(Call for workshop proposals is now over, but is still available for a reference here)
Faces and Gestures of Human Learning (FGHL)
organizers: Jacob Whitehill, and Sidney D’Mello
The past 8 years have seen rapid growth in new technologies and services that help people learn — examples include massive open online courses (Coursera, edX, Udacity), foreign language practice software (Duolingo, Rosetta Stone), educational games, and intelligent tutoring systems (Cognitive Tutor). Contemporaneously, the near ubiquity of web cameras in personal computers, mobile phones, and tablets, as well as the proliferation of new sensors (e.g., Oculus Rift, Apple 3-D touch, Kinect) to measure high dimensional and fine-grained movements in the face, eyes, hands, and body, have opened new avenues for modeling, adapting to, and optimizing students’ emotions and behavior in a variety of different human learning contexts. In order to harness these sensing devices to track learners’ emotions and behaviors more efficiently and accurately — and in a manner that benefits learning — interdisciplinary research between computer vision, machine learning, and behavioral scientists is important to identify fruitful research directions and to make progress on concrete research questions.
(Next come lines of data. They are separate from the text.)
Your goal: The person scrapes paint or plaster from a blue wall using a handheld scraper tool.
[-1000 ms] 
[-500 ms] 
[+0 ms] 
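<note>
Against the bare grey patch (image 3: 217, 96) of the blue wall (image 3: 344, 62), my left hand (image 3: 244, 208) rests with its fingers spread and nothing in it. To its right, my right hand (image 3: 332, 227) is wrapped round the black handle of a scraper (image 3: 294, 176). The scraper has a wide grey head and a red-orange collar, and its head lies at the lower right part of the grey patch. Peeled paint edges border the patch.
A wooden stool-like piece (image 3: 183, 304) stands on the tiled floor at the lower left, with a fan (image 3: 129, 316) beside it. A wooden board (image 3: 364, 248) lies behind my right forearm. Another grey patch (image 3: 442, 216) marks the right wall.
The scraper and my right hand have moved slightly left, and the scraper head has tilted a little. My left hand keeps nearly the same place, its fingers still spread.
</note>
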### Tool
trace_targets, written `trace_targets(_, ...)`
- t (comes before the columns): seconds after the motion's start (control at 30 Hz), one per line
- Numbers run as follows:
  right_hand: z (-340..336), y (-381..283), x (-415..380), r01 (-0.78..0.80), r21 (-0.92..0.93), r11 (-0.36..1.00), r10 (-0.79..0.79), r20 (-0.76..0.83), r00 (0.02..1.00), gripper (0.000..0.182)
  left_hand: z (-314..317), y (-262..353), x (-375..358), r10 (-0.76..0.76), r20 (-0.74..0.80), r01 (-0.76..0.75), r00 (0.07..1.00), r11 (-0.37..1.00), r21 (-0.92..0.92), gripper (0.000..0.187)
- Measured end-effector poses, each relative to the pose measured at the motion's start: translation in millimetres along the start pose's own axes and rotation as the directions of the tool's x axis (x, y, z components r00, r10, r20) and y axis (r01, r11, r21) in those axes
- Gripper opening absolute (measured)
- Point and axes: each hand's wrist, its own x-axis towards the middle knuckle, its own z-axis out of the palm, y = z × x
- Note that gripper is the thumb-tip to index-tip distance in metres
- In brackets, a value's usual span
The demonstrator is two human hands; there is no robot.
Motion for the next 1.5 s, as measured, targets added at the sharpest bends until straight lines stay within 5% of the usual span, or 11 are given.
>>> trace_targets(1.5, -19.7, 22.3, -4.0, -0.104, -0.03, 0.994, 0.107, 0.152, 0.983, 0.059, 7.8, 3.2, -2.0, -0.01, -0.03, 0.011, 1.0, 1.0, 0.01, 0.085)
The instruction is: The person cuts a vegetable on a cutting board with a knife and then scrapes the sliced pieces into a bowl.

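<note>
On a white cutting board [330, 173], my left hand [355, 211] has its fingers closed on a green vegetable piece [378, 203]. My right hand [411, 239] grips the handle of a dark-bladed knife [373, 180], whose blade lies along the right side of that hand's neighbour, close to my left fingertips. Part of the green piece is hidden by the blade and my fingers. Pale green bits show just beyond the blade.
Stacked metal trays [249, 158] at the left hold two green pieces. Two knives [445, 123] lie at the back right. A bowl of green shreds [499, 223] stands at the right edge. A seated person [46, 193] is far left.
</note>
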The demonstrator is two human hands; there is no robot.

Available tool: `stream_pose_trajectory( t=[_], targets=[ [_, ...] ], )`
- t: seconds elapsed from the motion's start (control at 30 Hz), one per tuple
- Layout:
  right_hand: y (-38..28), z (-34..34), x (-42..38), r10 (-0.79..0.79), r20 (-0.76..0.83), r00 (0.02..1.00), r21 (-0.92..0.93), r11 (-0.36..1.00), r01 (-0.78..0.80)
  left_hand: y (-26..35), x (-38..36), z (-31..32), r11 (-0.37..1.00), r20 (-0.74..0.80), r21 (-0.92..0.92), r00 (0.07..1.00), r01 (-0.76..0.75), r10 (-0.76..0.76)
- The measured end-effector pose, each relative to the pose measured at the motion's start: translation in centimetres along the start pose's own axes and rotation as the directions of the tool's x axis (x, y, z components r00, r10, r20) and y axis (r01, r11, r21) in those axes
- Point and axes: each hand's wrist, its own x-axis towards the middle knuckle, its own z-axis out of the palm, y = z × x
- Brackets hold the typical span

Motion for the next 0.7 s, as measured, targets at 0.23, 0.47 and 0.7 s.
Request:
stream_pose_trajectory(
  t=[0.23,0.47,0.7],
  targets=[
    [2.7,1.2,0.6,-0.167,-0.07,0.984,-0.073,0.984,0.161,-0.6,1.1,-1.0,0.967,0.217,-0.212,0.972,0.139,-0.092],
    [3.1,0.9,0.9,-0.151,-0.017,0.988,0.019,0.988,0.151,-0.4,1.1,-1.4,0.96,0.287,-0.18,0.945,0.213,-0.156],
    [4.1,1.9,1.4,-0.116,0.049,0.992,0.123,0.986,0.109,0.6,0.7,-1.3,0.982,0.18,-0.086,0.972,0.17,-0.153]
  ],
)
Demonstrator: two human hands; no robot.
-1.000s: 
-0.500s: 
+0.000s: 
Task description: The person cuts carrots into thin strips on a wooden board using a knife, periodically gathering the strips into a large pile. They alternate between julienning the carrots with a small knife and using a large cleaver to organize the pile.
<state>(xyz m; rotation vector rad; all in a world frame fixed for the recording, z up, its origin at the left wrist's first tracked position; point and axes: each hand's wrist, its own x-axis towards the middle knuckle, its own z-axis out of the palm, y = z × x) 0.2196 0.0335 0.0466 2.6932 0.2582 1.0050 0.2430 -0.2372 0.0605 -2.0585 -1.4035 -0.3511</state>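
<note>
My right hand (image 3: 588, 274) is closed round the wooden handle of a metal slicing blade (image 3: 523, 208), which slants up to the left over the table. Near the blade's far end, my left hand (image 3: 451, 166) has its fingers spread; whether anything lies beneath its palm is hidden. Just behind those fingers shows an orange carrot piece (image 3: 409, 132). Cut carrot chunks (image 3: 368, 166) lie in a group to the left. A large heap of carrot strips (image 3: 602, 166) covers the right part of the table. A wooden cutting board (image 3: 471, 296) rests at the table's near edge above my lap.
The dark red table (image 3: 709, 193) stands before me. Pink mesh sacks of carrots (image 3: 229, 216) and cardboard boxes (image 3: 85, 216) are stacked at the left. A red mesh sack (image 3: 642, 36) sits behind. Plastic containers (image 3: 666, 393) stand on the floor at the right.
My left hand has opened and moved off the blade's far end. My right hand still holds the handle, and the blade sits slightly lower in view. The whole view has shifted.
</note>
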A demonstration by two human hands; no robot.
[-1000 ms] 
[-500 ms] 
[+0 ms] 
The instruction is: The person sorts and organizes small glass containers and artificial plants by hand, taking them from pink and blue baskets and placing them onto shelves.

deadline for paper submission: Feb 1, 2017
Heterogeneous Face Recognition (HFR 2017)
Organizers: Saquib Sarfraz, Rainer Stiefelhagen, Shuowen (Sean) Hu, Ben Riggan, Nathan Short
An emerging topic in face recognition is matching between heterogeneous image modalities. Coined heterogeneous face recognition (HFR), the scenario offers potential solutions to many difficult face recognition applications. Heterogeneous face recognition can involve matching between any two imaging modalities (e.g. infrared to visible, video to still images, 3D to 2D). This workshop is among the first to solicit proposals and provide a platform to bring together the face recognition community in specifically addressing the challenges and applications of heterogeneous face recognition. The workshop will serve as a venue for government & industry representatives and law enforcement agencies to interact with academics on this emerging area of biometrics research.
Keynote Speakers: Dr. Chris Boehnen, Professor Guillermo Sapiro
Deadline for Paper Submission: Feb. 2, 2017
First International Workshop on Adaptive Shot Learning for Gesture Understanding and Production (ASL4GUP 2017)
organizers : Juan Wachs, Richard Voyles, Susan Fussell, Isabelle Guyon, Sergio Escalera
In the aim of natural interaction with machines, a framework must be developed to include the adaptability humans portray to understand gestures from context, from a single observation or from multiple observations. This is also referred as adaptive shot learning – the ability to adapt the mechanism of recognition to a barely seen gesture, well-known or entirely unknown. Of particular interest to the community are zero-shot and one-shot learning, given that most work has been done in the N-shot learning scenario. The workshop aims to encourage works that focus on the way in which humans produce gestures – the kinematic and biomechanical characteristics, and the cognitive process involved when perceiving, remembering and replicating them.
Keynotes: Susan Goldin-Meadow, Philippe Schyns, and Aleix Martinez
deadline for paper submission: Feb. 1, 2017
Biometrics in the Wild (Bwild 2017)
Organizers: Bir Bhanu, Abdenour Hadid, Qiang Ji, Mark Nixon, Vitomir Štruc
Research on biometric recognition has long been focused on recognition from biometric data captured in ideal conditions. With recent advances in computer vision and machine learning the research focus shifted away from controlled laboratory conditions to unconstrained settings, where the variability of the captured biometric data is significantly higher and automatic recognition is a far more challenging task. Due to the countless deployment possibilities in security applications, surveillance, social media, consumer electronics or border control, biometric recognition in unconstrained settings, nowadays often referred to as »biometrics in the wild«, increasingly attracts interest from universities, government agencies as well as private companies, and represents a highly active area of research. The goal of this workshop is to present the most recent and advanced work related to biometric recognition in the wild and bring together researchers and practitioners working on problems related to unconstrained biometrics. Submitted papers should clearly demonstrate improvements over the existing state-of-the-art and use the most challenging datasets available. The workshop is interested in all parts of biometric systems ranging from detection/segmentation, landmark localization, pre-processing, and feature extraction techniques to modeling and classification approaches capable of operating on biometric data captured in the wild.
Keynote speaker: Ioannis A. Kakadiaris
Deadline for paper submission: Jan. 27, 2017.